A Russian coin collector has teamed up with a Moscow auction house to create the National Institute of Independent Expertise to authenticate antiques on the Russian market, which is plagued by fakes. The organisation launched last month.
Vladimir Kazakov, a coin collector and now the general director of the institute, tells The Art Newspaper that his organisation is unique because it is creating a “completely new product” for the Russian antiques market, adding that each object will be studied by “three independent experts”.
The institute will use state-of-the art equipment, Kazakov says. It has been funded privately, partly by its co-founder, the East European Antique House, an auction house founded by Sergey Unin earlier this year.

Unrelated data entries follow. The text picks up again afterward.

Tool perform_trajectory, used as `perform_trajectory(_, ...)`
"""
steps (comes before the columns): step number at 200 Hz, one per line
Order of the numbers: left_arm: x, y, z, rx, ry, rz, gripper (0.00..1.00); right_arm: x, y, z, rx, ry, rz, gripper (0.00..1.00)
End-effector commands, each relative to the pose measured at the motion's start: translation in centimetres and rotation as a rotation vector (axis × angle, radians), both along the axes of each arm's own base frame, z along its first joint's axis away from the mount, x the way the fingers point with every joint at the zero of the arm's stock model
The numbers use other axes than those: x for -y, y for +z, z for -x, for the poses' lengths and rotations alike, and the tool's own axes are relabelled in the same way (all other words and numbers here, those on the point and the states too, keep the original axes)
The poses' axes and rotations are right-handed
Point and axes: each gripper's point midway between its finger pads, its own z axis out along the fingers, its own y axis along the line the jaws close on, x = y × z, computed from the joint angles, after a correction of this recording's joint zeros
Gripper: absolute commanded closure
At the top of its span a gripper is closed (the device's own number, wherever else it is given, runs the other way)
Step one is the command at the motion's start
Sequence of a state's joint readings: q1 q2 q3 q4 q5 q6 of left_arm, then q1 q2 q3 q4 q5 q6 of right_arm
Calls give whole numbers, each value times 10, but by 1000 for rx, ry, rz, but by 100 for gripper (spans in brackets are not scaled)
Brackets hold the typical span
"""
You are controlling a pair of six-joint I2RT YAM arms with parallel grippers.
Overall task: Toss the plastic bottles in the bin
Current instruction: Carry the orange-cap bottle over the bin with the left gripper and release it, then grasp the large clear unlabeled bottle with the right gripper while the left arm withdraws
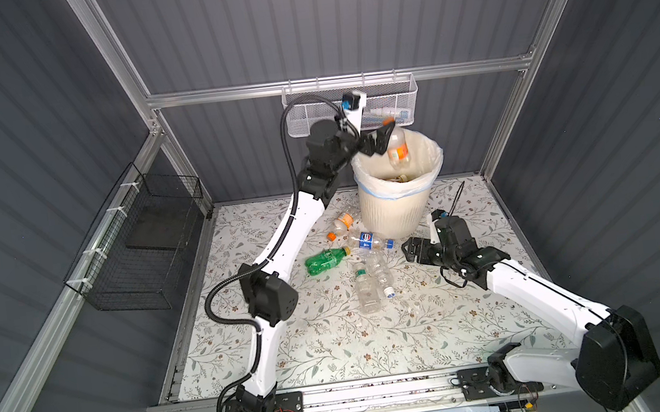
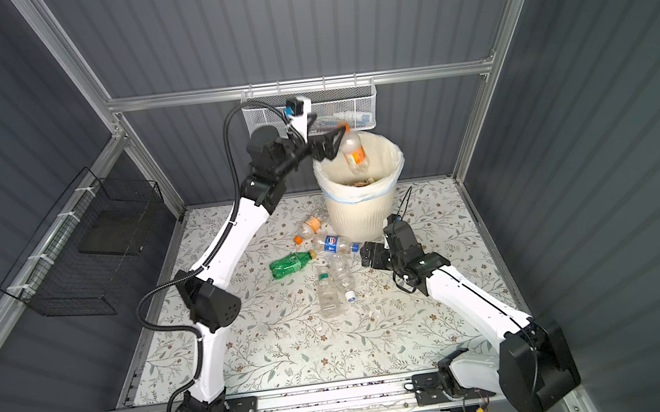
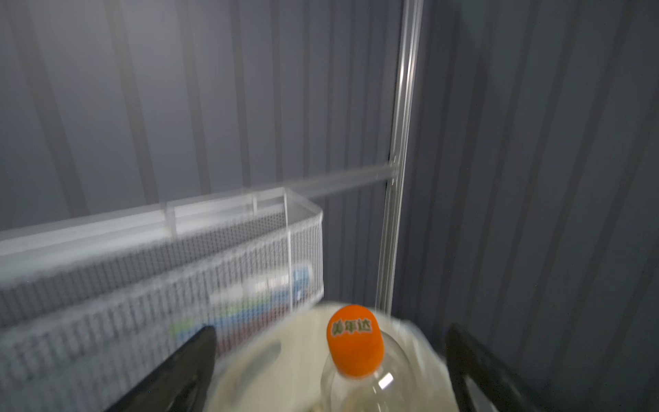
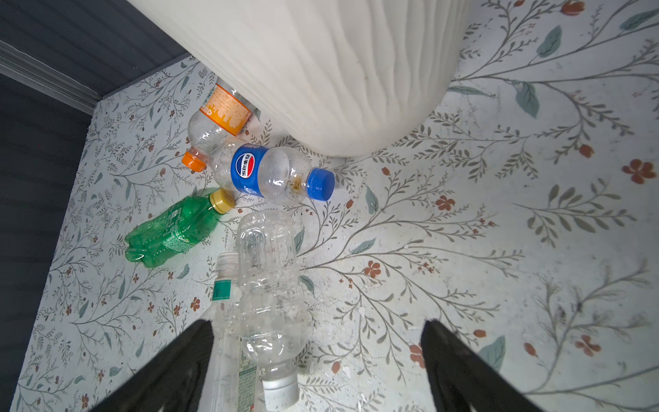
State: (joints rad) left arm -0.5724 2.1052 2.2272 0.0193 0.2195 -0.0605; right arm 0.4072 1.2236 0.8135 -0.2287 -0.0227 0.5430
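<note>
Left gripper [image 1: 382, 139] spread over the bin [image 1: 396, 212], orange-capped bottle [image 1: 397, 147] loose; right gripper [image 4: 316, 324] spread too

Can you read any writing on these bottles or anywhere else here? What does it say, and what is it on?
"美年达": on the orange cap of the bottle above the bin.
"百事可乐": on the blue label of the blue-capped bottle.
"Sprite": faint, on the green bottle.
Orange label and green label: print too small to read.
</note>
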Motion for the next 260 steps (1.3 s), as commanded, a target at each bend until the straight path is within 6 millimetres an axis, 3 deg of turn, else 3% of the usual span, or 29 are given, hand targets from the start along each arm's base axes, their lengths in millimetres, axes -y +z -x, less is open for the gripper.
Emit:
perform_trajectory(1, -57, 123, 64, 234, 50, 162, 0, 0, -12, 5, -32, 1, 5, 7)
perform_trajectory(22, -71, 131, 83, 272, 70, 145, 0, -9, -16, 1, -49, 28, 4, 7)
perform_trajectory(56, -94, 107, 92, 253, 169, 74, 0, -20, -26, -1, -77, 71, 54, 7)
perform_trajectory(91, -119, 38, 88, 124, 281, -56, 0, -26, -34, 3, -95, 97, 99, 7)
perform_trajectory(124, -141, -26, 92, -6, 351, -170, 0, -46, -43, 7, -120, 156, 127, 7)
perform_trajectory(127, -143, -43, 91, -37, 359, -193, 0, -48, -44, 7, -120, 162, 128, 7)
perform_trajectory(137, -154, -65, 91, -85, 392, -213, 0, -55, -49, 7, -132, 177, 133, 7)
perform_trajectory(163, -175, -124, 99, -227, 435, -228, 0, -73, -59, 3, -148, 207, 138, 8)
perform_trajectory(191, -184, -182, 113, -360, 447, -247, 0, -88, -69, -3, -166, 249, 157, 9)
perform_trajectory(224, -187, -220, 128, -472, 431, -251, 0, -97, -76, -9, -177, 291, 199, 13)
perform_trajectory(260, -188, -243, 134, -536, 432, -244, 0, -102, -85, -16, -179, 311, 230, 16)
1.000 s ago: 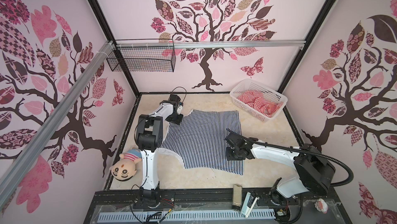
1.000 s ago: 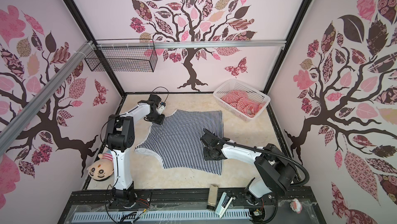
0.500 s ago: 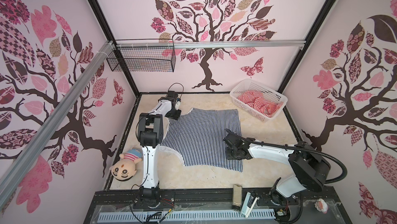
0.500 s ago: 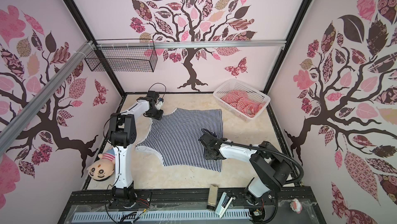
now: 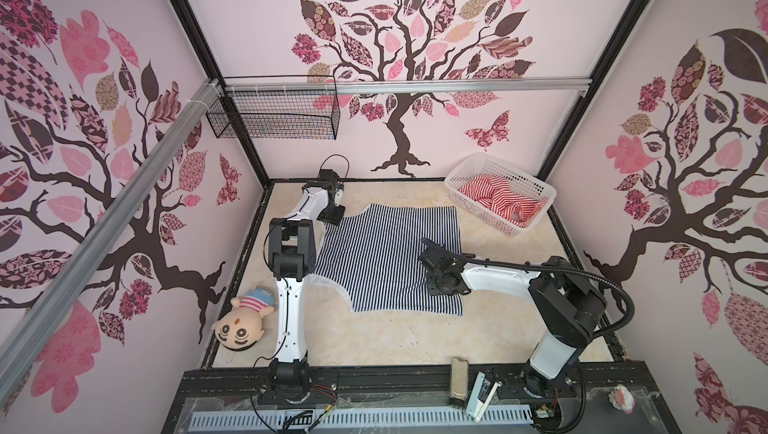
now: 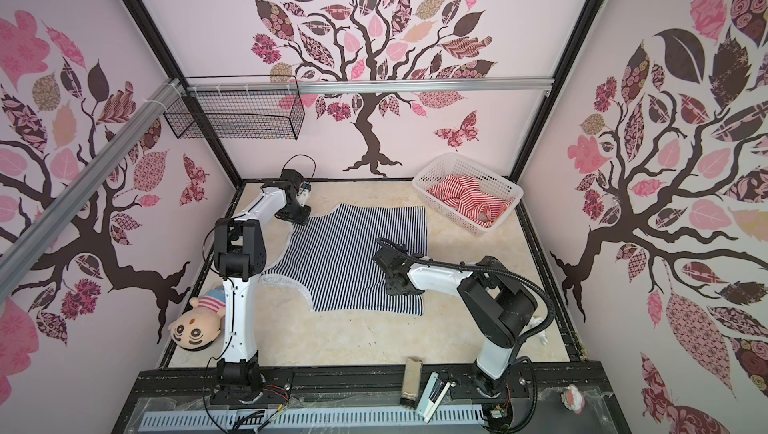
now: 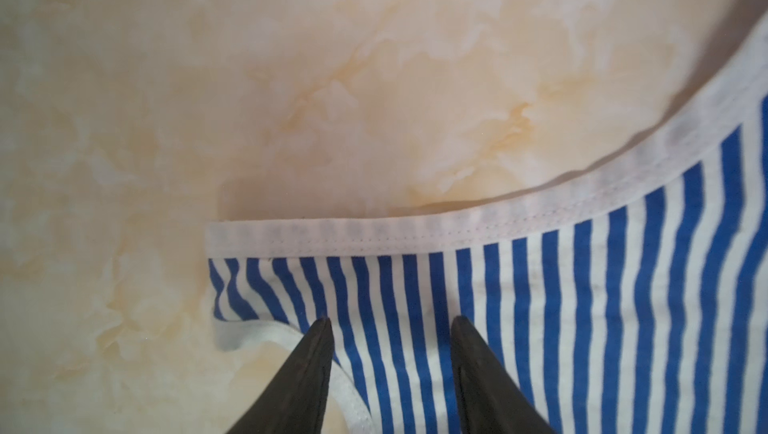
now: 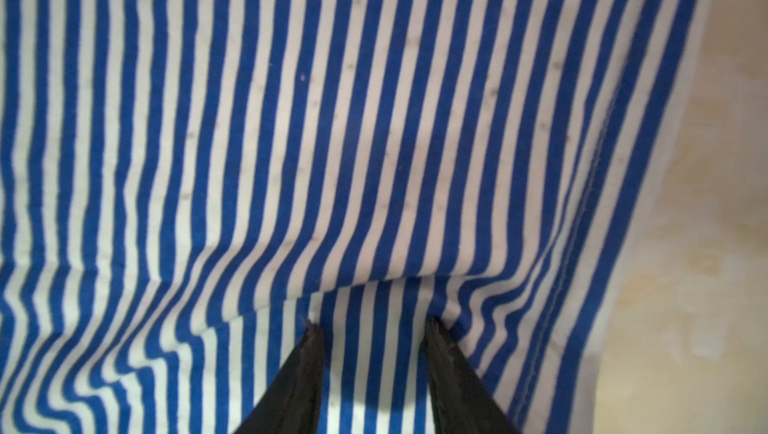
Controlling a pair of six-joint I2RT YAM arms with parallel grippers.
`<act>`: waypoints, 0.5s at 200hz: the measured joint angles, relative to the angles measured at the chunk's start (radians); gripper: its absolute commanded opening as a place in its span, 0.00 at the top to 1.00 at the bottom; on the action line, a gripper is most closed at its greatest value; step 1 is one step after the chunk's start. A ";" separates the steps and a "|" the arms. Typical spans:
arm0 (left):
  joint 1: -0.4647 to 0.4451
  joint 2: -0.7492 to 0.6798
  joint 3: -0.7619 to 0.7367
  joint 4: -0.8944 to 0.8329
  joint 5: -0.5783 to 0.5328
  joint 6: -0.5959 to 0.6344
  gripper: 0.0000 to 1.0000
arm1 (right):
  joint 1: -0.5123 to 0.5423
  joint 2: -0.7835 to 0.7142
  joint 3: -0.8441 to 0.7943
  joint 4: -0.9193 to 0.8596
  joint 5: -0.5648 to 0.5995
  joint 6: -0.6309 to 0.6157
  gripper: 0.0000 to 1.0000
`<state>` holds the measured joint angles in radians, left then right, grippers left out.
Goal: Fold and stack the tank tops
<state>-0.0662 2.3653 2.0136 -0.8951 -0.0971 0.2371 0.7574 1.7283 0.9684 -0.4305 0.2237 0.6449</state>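
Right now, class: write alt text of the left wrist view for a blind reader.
The left gripper, jaws apart, sits over the white-trimmed strap end of a blue-and-white striped tank top lying on a beige marbled tabletop.

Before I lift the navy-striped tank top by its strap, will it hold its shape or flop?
Likely floppy: the navy-striped tank top lies flat on the table and ripples ahead of the right gripper. Probably light, being thin knit. The strap at the left gripper may stretch, so the body would likely sag.
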 measured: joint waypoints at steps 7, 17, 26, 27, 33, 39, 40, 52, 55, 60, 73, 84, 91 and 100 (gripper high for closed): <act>0.000 -0.025 -0.024 0.000 0.001 0.000 0.49 | -0.005 -0.002 0.001 -0.008 0.000 -0.003 0.56; 0.000 -0.073 -0.068 0.005 0.010 0.000 0.49 | -0.010 -0.003 0.002 -0.020 0.000 -0.006 0.56; 0.000 -0.128 -0.115 0.010 0.022 0.000 0.49 | -0.013 -0.006 0.002 -0.029 0.000 -0.010 0.56; -0.001 -0.138 -0.123 0.010 0.026 0.000 0.49 | -0.013 -0.006 0.001 -0.031 0.000 -0.010 0.56; -0.002 -0.178 -0.156 0.017 0.034 0.000 0.49 | -0.014 -0.009 0.001 -0.038 0.000 -0.010 0.56; -0.004 -0.225 -0.192 0.023 0.045 0.000 0.49 | -0.014 -0.013 -0.002 -0.043 0.000 -0.012 0.56; -0.005 -0.236 -0.200 0.023 0.048 0.000 0.49 | -0.014 -0.014 -0.002 -0.044 0.000 -0.012 0.56; -0.013 -0.332 -0.277 0.047 0.065 0.001 0.49 | -0.014 -0.026 -0.013 -0.052 0.000 -0.013 0.56; -0.018 -0.363 -0.301 0.051 0.070 0.003 0.49 | -0.014 -0.029 -0.016 -0.053 -0.001 -0.013 0.56; -0.025 -0.402 -0.334 0.060 0.074 0.004 0.49 | -0.014 -0.035 -0.023 -0.057 -0.001 -0.013 0.56; -0.058 -0.508 -0.429 0.087 0.084 0.012 0.49 | -0.014 -0.051 -0.042 -0.062 -0.008 -0.013 0.56; -0.100 -0.587 -0.513 0.109 0.092 0.020 0.49 | -0.014 -0.069 -0.060 -0.061 -0.017 -0.009 0.56; -0.129 -0.629 -0.565 0.118 0.098 0.024 0.49 | -0.014 -0.082 -0.072 -0.059 -0.023 -0.006 0.56; -0.166 -0.674 -0.631 0.132 0.103 0.027 0.49 | -0.014 -0.105 -0.093 -0.056 -0.034 0.000 0.56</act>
<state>-0.2321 1.6917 1.3823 -0.7631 0.0063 0.2646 0.7437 1.6238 0.8753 -0.4862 0.1898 0.6445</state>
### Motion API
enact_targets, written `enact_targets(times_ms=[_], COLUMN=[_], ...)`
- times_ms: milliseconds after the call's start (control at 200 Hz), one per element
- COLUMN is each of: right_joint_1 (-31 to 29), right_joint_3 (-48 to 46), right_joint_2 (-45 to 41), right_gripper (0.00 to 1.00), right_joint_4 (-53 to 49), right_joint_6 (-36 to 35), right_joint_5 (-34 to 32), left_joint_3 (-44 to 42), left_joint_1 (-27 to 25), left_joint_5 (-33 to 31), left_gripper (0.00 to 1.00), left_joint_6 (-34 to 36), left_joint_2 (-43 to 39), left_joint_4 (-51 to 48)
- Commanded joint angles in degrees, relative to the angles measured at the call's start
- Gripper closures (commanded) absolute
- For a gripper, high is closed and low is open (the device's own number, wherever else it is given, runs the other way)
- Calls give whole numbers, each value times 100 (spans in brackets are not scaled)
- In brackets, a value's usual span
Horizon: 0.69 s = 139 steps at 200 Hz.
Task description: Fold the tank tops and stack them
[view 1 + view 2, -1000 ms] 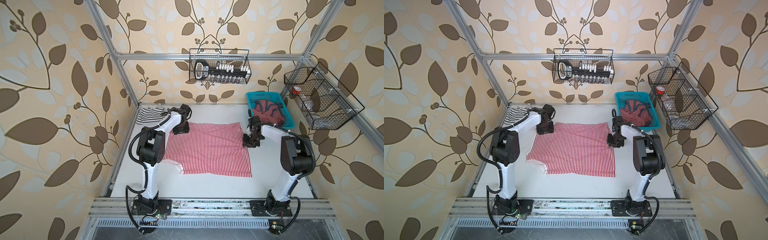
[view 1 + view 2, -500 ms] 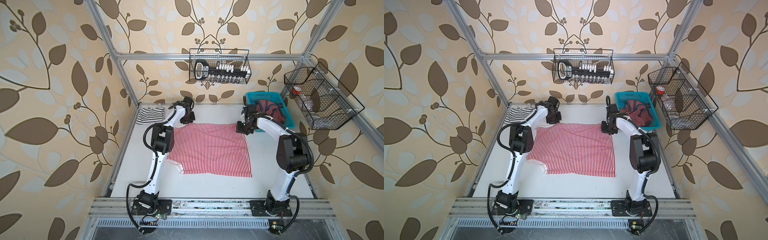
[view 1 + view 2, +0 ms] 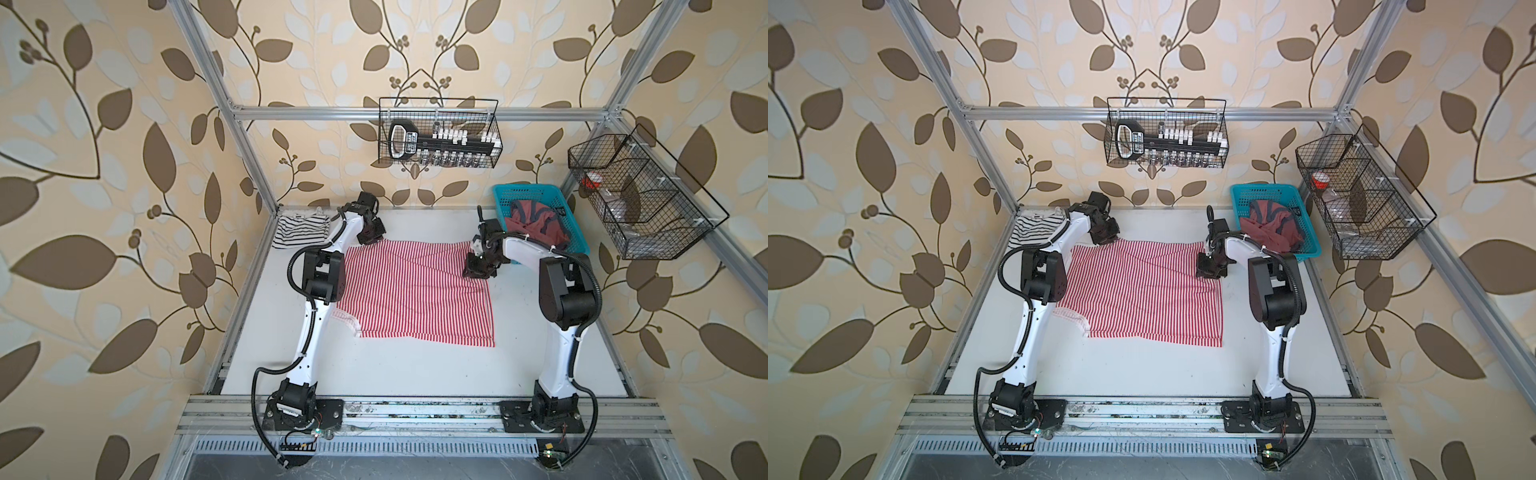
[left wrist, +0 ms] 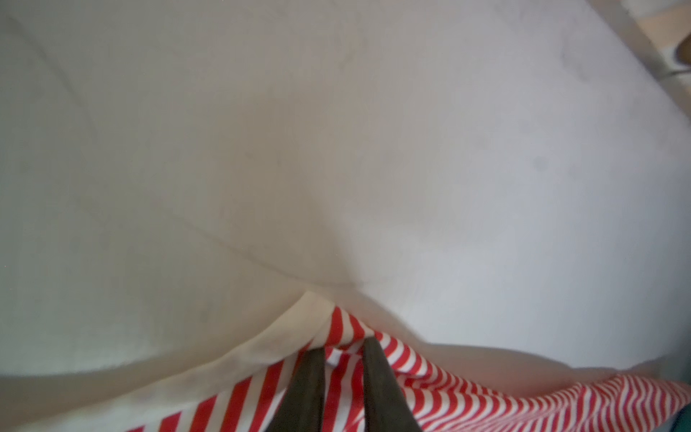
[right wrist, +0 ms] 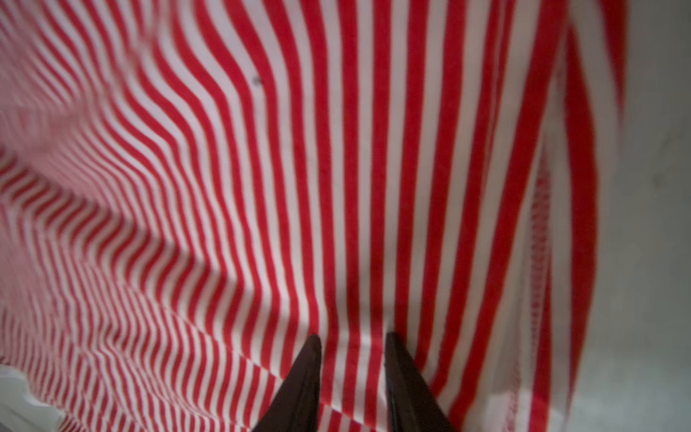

Kazakov says that, until now, collectors have had to rely on experts who can be manipulated, and that Russian museums are not allowed to participate in the authentication process. The institute will start with coins (Kazakov estimates that half of the objects in this market are fake), but plans to expand to other sectors of the antiques market and, possibly, to paintings. He describes this as the market’s “biggest and most scandalous” area.
In Russia, he says, valuable currency-related objects can sell for more than $200,000. Last year, a Russian collector bought a ruble coin of Tsar Ivan VI, which dates to 1740, for SFr3.6m ($3.9m) at Zürich’s Sincona auction house.